▶ **Data block**
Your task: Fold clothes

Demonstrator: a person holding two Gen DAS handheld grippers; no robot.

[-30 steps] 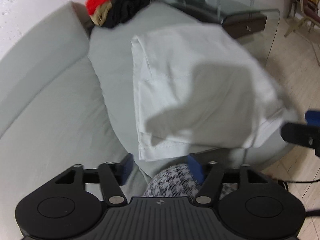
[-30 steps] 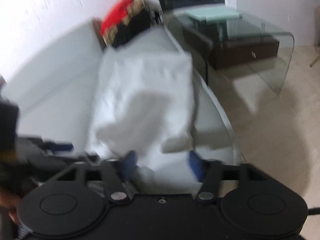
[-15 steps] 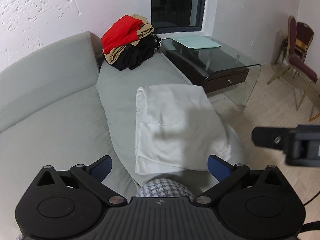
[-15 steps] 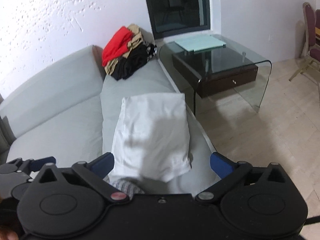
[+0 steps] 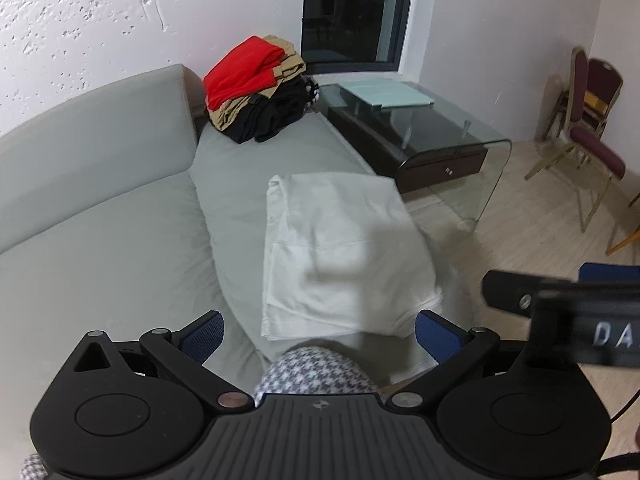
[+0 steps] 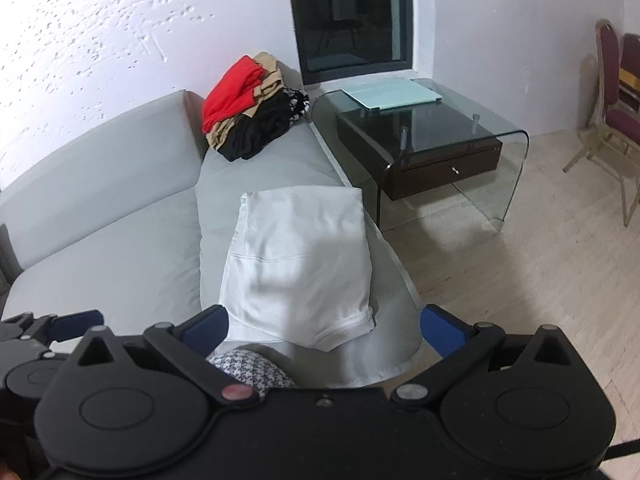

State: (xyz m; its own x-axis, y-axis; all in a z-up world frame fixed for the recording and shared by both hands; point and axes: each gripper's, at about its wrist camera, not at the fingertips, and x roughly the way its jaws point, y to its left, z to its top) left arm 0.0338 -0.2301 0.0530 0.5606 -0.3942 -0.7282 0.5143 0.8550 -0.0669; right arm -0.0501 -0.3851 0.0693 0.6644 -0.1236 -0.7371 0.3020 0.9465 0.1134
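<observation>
I log: white folded garment [image 5: 340,252] on sofa [image 5: 100,240], long axis running away; left gripper [image 5: 318,332], right gripper [image 6: 324,330] both spread, empty, equally near.

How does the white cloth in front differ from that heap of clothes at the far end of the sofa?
The white cloth is one pale piece, folded flat into a neat rectangle; the heap is several garments, red, tan and black, piled up. The cloth lies near the grippers, the heap far off by the wall. Both rest on the grey sofa.
</observation>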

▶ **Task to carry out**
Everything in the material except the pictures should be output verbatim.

▶ **Problem solution**
Your task: Fold clothes

Demonstrator: a person holding two Gen DAS handheld grippers; no robot.

[-30 steps] 
[-30 steps] 
[-15 steps] 
[-15 steps] 
[+0 steps] 
[+0 steps] 

State: (xyz m; its own x-axis, y-axis; all in a z-up world frame fixed for the recording and shared by both hands; point and axes: each gripper's, at about its wrist camera, not at the fingertips, and x roughly the way its jaws point, y to its left, z to its top) left arm 0.0338 -0.2301 0.0530 0.5606 -0.3942 -0.7282 0.5143 0.8550 -0.0669; right arm -0.0501 -0.3851 0.0693 0.6644 -0.1236 -0.7371 0.3020 0.9465 0.1134
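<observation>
I log: white folded garment [image 5: 340,252] on sofa [image 5: 100,240], long axis running away; left gripper [image 5: 318,332], right gripper [image 6: 324,330] both spread, empty, equally near.

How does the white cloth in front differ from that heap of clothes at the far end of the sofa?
The white cloth is one pale piece, folded flat into a neat rectangle; the heap is several garments, red, tan and black, piled up. The cloth lies near the grippers, the heap far off by the wall. Both rest on the grey sofa.
</observation>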

No additional output will be produced.